急性虫垂炎の多くは、糞便が大腸内で長時間停滞することで(水分が吸収されて)石のように硬くなる「糞石」によって虫垂内腔が詰まる(「閉塞」される)結果として生じる。
この閉塞により、先のほうの虫垂内腔で「大腸菌」をはじめとする腸内細菌の異常増殖が生じると、「化膿性炎症」が惹起されるわけだ。
急性虫垂炎は、次の3つに分けられる。すなわち、①カタル性虫垂炎、②蜂巣(ほうそう)炎性虫垂炎(蜂窩織炎性虫垂炎とも呼ばれる)、③壊疽(えそ)性虫垂炎、である。
カタル(catarrh)性炎症は粘膜の滲出性炎症のこと。①は、粘膜にびらん(ただれ)ができ、急性炎症の中心的役割を果たす白血球「好中球」と「フィブリン(繊維状タンパク質:fibrin)」の粘膜表面への滲出が認められる早期病変である。
最も一般的な化膿性虫垂炎である②の場合、粘膜の潰瘍、全層性の強い「好中球浸潤」と炎症浮腫(むくみ)をきたす。限局性化膿性腹膜炎を伴うが、組織構築の破壊は少ない。
③の壊疽性虫垂炎では、炎症に「循環障害」が加わり、「全層性の破壊性炎症」がもたらされる。
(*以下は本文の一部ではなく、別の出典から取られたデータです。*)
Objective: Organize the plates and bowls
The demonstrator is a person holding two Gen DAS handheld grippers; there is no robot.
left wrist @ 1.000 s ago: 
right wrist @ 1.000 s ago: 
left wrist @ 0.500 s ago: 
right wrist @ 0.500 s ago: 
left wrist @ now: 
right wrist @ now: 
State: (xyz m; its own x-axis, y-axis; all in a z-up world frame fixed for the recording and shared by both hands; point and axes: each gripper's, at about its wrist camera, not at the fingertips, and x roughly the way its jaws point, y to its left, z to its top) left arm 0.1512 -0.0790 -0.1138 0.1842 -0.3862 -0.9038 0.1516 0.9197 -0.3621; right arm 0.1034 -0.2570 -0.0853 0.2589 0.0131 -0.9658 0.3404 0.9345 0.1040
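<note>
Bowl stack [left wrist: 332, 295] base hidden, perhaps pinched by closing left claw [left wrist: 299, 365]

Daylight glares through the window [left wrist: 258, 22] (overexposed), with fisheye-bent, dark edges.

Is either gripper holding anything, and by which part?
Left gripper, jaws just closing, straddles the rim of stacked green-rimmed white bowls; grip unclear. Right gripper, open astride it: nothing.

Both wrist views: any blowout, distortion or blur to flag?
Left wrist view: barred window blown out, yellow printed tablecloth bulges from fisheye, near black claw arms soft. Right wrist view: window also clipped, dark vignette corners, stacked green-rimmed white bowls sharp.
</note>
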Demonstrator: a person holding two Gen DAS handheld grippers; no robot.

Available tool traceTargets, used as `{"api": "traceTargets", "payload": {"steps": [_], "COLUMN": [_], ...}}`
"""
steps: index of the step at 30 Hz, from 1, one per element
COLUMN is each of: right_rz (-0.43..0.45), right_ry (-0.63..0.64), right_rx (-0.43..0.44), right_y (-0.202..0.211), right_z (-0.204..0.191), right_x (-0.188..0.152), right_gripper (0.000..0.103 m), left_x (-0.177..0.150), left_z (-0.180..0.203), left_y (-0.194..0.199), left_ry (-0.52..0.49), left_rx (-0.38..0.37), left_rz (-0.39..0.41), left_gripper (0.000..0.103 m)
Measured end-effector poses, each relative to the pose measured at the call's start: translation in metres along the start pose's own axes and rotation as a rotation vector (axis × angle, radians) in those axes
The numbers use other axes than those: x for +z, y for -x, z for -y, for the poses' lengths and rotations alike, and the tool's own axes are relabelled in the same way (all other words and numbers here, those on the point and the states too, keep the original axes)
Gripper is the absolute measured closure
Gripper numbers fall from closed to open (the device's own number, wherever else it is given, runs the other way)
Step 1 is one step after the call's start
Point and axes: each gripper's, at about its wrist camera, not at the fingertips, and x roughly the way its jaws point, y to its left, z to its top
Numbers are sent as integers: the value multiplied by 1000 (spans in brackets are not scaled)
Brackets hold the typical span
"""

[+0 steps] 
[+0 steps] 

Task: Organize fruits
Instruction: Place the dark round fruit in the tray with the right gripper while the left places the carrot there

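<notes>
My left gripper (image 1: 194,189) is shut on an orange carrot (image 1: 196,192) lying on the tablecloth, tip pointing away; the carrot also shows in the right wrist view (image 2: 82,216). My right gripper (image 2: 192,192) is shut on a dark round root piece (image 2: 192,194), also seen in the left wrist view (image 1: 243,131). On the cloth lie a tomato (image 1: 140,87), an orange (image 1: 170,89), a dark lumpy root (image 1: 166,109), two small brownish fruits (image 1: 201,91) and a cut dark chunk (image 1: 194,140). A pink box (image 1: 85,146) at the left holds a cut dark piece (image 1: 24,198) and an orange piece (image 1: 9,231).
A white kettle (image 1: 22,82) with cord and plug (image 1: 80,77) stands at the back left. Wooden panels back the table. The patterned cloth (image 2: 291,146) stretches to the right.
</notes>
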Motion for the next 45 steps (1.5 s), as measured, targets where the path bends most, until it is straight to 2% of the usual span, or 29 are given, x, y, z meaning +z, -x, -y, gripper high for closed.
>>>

しばしば「虫垂周囲膿瘍」が形成され、化膿性腹膜炎が高度に広がるリスクが高い。
この壊疽性虫垂炎の場合、病巣内にグラム陰性桿菌(Gram-negative rods)やグラム陽性球菌(Gram-positive cocci)の菌塊(きんかい)が認められる割合が高い。